Calculate the median in R
The median is a measure of central tendency which can be defines as the value that divides a set of observations, ordered from lowest to highest into two parts with the same number of observations, or as the value which divides the data into two parts of equal probability. In this tutorial we will review how to calculate the median in R for both discrete and continuous variables, as well as calculate the median by groups.
Median of a discrete variable
To calculate the median of a set of observations we can use the median
function. Consider the following vector:
data <- c(126, 52, 133, 104, 115, 67, 57, 83, 53, 105, 100)
In this case we can see that the median of the data is 100:
median(data) # 100
We can check this by sorting the data and seeing that there is the same number of observations at both sides of the median. In this case there are 5 observations on the left and 5 observations on the right.
plot(1, 1, type = "n", axes = FALSE, ann = FALSE,
xlim = c(0, 11), ylim = c(0, 1))
text(c(1:11), rep(0.5, 10), as.character(sort(data)))
rect(xleft = 5.6, ybottom = 0.45, xright = 6.4, ytop = 0.55, border = 2)
arrows(x0 = 0.7, y0 = 0.4, x1 = 5, code = 3, length = 0.15)
arrows(x0 = 7, y0 = 0.4, x1 = 11, code = 3, length = 0.15)
text(c(3, 9), 0.35, "5")
Note that if the number of observations is odd, the median will be calculated as the average of the two central values. Consider the same data as before except for the last observation:
data2 <- c(126, 52, 133, 104, 115, 67, 57, 83, 53, 105)
In this case the median is 93.5:
median(data2) # 93.5
The median corresponds to the average of the values 83 and 104, leaving 4 observations on each side, as illustrated in the following figure:
plot(1, 1, type = "n", axes = T, ann = FALSE,
xlim = c(0, 11), ylim = c(0, 1))
text(c(1:10), rep(0.5, 10), as.character(sort(data2)))

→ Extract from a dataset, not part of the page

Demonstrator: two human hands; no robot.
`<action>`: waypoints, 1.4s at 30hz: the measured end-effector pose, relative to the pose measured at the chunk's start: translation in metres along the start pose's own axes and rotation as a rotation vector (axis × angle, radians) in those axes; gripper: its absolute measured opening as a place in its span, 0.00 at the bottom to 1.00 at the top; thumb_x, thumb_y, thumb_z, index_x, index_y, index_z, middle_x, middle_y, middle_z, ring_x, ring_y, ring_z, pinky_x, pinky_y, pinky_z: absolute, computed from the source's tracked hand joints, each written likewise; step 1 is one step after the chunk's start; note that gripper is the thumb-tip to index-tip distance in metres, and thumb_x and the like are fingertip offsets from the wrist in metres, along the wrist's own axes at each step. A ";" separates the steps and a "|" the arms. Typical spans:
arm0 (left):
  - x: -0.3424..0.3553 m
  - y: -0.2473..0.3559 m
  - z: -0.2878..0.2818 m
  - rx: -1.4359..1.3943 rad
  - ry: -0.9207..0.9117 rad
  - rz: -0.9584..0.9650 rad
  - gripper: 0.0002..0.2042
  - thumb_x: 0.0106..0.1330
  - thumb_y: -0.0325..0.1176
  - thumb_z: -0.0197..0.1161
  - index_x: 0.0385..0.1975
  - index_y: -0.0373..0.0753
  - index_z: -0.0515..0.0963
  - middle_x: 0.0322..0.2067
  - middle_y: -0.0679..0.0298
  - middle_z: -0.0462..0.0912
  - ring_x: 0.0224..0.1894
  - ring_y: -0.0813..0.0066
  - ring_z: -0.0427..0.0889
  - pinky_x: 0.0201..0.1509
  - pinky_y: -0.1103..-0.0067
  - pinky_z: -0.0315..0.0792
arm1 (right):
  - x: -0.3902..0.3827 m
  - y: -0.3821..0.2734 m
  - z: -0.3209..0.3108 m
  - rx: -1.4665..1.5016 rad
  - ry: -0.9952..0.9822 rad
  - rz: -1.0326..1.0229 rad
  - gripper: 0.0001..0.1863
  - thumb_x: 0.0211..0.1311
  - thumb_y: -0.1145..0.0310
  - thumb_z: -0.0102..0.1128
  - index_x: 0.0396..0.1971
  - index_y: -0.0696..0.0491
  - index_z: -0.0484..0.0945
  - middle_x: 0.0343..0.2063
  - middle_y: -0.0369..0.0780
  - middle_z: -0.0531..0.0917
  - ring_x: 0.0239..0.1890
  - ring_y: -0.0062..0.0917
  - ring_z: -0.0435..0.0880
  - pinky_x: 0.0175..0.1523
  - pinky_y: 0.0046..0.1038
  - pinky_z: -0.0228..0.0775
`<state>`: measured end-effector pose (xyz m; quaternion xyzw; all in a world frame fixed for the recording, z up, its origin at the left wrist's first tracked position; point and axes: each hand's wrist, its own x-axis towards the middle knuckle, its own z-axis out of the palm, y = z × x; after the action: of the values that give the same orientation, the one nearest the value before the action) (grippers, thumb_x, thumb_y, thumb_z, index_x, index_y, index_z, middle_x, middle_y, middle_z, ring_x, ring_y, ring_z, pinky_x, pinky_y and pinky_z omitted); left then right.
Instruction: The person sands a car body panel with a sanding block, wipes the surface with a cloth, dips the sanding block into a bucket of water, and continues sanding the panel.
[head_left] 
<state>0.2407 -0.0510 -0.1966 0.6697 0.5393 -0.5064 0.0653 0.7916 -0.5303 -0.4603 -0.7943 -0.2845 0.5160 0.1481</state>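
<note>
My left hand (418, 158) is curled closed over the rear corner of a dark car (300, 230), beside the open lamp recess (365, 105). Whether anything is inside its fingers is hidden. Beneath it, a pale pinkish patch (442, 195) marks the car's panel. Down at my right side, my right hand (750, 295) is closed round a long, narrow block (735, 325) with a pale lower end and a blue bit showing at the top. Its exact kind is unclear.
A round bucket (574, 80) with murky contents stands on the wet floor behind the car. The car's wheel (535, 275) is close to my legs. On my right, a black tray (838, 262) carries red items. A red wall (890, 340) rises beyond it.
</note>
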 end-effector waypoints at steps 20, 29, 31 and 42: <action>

rect(xleft = 4.5, ybottom = 0.45, xright = 6.5, ytop = 0.55, border = 2)
arrows(x0 = 0.7, y0 = 0.4, x1 = 4.25, code = 3, length = 0.15)
arrows(x0 = 6.75, y0 = 0.4, x1 = 10.5, code = 3, length = 0.15)
text(c(2.5, 8.5), 0.35, "4")
text(5.5, 0.6, "mean(c(83, 104)) = 93.5")
If the variable contains NA
values you can set the argument na.rm
to TRUE
to delete them.
Median of a continuous variable
If instead of a discrete variable we have a continuous variable we can also use the median
function. Consider a random sample of 1000 values drawn from a normal distribution with mean 0 and standard deviation 1:
set.seed(1)
data3 <- rnorm(1000)
In this case, we see that the median is very close to its theoretical value (as the normal distribution is symmetric, the mean and median are equal, so the theoretical median is 0). Recall that the median is the value that leaves a 50% probability or observations on both sides.
median(data3) # -0.03532423
Median by groups in R
Finally, if we have a data set classified by groups we can use the tapply function to calculate the median per group. Take the following data as an example:
set.seed(1)
x <- sample(1:1000, 100)
group <- sample(c("A", "B", "C"), 100, replace = TRUE)
data4 <- data.frame(x, group)
head(data4)
x group
1 836 B
2 679 A
3 129 A
4 930 C
5 509 C
6 471 C
We can apply the tapply
function to the data frame in the following way:
tapply(data4$x, data4$group, median)
A B C
543.0 524.0 525.5
The output will return the median for each group.